# Assigned task
Go through the data and copy each line where the word "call" shows up.

[Dataset entries]
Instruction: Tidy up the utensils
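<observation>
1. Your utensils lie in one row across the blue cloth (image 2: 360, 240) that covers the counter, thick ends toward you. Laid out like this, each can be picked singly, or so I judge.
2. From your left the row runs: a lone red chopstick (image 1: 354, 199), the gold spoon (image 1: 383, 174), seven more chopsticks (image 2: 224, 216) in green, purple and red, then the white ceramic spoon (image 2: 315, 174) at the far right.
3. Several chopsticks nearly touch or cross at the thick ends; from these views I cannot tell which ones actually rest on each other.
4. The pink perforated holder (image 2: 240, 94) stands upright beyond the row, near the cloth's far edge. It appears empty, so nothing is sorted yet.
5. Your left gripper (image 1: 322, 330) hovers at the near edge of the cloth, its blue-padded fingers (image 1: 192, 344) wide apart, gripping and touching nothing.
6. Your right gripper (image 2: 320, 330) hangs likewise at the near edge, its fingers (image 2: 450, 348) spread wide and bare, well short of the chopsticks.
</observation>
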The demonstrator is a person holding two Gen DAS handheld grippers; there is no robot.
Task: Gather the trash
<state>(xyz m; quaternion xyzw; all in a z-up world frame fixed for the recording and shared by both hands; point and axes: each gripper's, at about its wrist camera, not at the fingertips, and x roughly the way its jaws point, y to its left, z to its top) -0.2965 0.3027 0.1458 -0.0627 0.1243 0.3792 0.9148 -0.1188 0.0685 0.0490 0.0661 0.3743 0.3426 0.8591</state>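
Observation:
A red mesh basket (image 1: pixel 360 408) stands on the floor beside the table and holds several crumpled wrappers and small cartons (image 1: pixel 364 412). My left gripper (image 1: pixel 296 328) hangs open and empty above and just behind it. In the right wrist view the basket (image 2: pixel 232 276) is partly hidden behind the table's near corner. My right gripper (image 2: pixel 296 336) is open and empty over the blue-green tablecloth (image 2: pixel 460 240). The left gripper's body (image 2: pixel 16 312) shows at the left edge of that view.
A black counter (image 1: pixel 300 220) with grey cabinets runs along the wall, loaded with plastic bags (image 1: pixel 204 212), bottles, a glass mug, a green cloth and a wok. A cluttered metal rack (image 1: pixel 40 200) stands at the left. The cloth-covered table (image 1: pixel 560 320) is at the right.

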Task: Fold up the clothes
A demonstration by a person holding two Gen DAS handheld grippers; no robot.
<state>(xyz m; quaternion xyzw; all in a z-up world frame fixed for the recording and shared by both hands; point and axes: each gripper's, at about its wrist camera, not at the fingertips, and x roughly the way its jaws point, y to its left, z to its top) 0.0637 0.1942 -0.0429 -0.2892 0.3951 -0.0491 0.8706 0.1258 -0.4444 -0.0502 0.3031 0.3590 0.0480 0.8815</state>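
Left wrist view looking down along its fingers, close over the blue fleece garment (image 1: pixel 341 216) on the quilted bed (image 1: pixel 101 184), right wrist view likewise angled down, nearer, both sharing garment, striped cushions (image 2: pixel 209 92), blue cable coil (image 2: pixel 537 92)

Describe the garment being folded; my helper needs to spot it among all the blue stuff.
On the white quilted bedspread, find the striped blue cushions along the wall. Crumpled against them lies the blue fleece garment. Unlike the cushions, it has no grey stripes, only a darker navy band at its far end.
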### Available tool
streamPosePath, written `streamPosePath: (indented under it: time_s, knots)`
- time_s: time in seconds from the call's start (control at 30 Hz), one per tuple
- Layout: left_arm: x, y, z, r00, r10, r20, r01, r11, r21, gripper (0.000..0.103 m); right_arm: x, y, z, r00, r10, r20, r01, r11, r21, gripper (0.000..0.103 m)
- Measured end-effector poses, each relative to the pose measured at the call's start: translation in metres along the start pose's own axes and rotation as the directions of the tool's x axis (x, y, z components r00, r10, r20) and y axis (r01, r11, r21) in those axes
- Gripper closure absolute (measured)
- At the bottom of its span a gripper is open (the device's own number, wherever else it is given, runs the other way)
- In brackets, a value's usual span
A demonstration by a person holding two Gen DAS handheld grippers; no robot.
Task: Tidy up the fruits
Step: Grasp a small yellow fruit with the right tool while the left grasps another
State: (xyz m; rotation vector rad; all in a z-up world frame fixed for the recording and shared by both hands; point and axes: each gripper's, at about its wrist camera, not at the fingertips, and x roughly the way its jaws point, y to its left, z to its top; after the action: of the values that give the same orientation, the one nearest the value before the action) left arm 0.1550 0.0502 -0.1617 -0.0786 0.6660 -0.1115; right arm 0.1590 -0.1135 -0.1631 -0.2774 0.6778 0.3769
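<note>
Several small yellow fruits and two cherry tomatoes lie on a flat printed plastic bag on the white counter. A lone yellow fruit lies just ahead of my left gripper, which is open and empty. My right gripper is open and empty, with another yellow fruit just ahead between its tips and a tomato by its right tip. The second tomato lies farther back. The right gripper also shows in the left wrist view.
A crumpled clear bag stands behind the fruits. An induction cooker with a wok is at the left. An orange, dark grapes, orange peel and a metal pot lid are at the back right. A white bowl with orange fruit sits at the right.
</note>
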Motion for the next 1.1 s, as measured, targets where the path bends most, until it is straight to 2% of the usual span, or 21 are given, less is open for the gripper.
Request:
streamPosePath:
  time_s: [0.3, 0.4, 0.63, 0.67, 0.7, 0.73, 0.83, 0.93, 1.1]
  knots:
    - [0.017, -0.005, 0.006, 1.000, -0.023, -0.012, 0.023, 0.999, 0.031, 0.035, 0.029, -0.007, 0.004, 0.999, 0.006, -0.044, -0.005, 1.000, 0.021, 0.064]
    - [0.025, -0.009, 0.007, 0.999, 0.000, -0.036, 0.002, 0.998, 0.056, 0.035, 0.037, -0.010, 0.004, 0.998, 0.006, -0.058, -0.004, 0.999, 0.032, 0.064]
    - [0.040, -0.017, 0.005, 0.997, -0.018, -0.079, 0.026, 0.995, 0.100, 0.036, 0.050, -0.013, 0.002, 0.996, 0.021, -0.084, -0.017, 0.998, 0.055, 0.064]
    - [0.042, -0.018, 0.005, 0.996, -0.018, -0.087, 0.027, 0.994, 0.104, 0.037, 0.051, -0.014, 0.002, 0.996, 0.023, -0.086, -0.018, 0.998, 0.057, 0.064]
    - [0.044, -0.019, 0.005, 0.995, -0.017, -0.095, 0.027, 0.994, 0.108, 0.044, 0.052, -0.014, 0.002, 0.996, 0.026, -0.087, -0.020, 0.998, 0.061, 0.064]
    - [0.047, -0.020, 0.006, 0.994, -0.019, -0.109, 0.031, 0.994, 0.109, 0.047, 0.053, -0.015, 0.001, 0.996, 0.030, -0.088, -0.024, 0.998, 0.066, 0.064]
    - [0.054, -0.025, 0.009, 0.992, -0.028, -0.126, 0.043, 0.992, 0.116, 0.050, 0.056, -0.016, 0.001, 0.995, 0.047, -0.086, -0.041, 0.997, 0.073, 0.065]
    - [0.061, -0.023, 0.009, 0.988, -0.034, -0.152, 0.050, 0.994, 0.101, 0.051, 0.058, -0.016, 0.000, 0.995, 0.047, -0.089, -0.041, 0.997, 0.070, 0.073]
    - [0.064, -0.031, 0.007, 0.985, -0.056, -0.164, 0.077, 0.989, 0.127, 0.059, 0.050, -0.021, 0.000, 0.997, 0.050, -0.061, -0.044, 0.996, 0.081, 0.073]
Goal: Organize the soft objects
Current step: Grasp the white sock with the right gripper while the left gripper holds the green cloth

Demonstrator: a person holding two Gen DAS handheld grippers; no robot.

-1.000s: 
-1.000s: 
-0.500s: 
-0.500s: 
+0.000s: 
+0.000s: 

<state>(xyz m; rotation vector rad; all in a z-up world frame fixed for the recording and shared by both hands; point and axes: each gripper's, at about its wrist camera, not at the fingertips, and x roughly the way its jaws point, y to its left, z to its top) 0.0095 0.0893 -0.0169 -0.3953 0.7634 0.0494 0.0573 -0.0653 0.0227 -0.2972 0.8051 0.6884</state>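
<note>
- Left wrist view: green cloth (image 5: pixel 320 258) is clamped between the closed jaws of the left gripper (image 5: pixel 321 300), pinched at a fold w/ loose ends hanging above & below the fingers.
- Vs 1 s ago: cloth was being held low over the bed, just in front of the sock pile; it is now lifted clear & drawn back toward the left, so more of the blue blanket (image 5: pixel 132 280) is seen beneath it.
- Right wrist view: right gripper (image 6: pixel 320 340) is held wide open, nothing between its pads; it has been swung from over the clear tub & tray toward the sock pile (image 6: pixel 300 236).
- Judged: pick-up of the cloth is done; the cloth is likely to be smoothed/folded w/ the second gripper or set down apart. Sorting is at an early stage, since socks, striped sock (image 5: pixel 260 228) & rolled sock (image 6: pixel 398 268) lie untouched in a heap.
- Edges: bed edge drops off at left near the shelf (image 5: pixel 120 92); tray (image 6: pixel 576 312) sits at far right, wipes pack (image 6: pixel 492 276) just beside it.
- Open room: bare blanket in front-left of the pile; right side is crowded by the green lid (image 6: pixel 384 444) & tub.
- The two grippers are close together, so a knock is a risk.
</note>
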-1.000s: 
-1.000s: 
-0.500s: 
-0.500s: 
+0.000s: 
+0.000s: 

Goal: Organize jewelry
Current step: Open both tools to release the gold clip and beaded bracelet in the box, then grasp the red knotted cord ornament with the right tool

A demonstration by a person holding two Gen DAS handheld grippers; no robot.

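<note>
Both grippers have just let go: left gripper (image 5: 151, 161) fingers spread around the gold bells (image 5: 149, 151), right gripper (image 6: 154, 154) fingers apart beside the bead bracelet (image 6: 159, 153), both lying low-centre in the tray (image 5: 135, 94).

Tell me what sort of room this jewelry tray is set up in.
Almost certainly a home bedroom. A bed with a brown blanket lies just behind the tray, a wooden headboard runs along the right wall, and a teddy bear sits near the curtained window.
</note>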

# Exercise answer
- time_s: time in seconds from the call's start (control at 30 Hz), one per tuple
- Measured end-effector poses, each relative to the pose measured at the call's start: translation in metres along the start pose's own axes and rotation as the directions of the tool's x axis (x, y, z components r00, r10, r20) and y axis (r01, r11, r21) in those axes

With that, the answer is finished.